WORK TASK: Give back exactly the stretch of data below from the line holding "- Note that" through the line holding "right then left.", both ends included, and leave the remaining lines out.
*** Begin section ***
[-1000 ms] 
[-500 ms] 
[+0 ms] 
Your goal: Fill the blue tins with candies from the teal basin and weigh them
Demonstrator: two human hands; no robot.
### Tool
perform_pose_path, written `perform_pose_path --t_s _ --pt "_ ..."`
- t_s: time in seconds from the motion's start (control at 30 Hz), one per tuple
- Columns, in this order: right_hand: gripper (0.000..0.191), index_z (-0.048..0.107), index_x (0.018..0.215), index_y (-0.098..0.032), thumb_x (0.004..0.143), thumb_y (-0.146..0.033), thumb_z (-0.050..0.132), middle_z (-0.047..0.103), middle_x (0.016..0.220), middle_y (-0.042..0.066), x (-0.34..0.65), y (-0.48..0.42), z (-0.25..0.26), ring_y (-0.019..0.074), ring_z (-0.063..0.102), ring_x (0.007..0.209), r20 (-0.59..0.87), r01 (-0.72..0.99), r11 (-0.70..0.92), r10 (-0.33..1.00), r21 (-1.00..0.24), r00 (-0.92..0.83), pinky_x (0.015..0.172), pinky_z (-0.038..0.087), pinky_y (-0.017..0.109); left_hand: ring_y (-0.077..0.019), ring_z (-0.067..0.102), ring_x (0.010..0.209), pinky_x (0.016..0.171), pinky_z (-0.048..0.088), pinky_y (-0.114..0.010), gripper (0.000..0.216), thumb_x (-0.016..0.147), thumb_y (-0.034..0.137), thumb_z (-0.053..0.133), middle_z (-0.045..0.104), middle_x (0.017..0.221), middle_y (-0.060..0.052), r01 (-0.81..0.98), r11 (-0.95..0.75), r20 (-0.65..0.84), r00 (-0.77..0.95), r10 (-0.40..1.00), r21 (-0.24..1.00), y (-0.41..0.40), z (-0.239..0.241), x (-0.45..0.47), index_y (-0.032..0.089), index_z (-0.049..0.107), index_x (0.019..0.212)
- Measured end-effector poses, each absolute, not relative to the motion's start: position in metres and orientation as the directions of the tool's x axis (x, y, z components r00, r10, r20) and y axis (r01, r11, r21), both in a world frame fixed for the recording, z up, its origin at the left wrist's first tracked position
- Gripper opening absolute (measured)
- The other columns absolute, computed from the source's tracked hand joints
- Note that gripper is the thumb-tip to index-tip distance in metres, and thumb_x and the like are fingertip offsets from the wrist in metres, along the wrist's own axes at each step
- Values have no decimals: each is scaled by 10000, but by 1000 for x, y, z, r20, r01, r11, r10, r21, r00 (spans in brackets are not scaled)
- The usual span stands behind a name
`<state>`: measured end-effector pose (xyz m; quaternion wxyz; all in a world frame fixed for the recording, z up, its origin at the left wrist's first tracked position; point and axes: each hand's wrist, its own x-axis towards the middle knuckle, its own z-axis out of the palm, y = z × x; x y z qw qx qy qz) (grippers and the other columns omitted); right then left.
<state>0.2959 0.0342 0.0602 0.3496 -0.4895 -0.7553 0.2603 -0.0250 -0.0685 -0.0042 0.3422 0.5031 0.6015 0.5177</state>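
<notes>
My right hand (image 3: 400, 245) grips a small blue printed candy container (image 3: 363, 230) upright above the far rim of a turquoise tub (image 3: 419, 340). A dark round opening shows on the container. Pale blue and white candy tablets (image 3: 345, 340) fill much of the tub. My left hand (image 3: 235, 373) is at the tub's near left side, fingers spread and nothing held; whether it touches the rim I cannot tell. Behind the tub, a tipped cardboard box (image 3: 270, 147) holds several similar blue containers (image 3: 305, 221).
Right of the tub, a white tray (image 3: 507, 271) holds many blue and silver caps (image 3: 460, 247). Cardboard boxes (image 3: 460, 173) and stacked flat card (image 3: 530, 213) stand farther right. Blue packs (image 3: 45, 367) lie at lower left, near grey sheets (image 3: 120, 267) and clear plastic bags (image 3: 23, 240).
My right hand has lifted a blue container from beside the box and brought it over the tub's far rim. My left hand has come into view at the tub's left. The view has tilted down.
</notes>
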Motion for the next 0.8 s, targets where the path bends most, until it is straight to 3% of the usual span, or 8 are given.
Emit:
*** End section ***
EXPECTED OUTPUT:
- Note that gripper is the thumb-tip to index-tip distance in metres, and thumb_x and the like are fingertip offsets from the wrist in metres, along the wrist's own axes at each step
- Values have no decimals: each is scaled by 10000, but by 1000 for x, y, z, r20, r01, r11, r10, r21, r00 (spans in brackets are not scaled)
- The usual span stands behind a name
`<state>`: measured end-effector pose (xyz m; quaternion wxyz; all in a world frame fixed for the recording, z up, its origin at the left wrist's first tracked position; point and axes: each hand's wrist, its own x-axis towards the middle knuckle, its own z-axis out of the palm, y = z × x; x y z qw qx qy qz) (grippers and the other columns omitted); right then left.

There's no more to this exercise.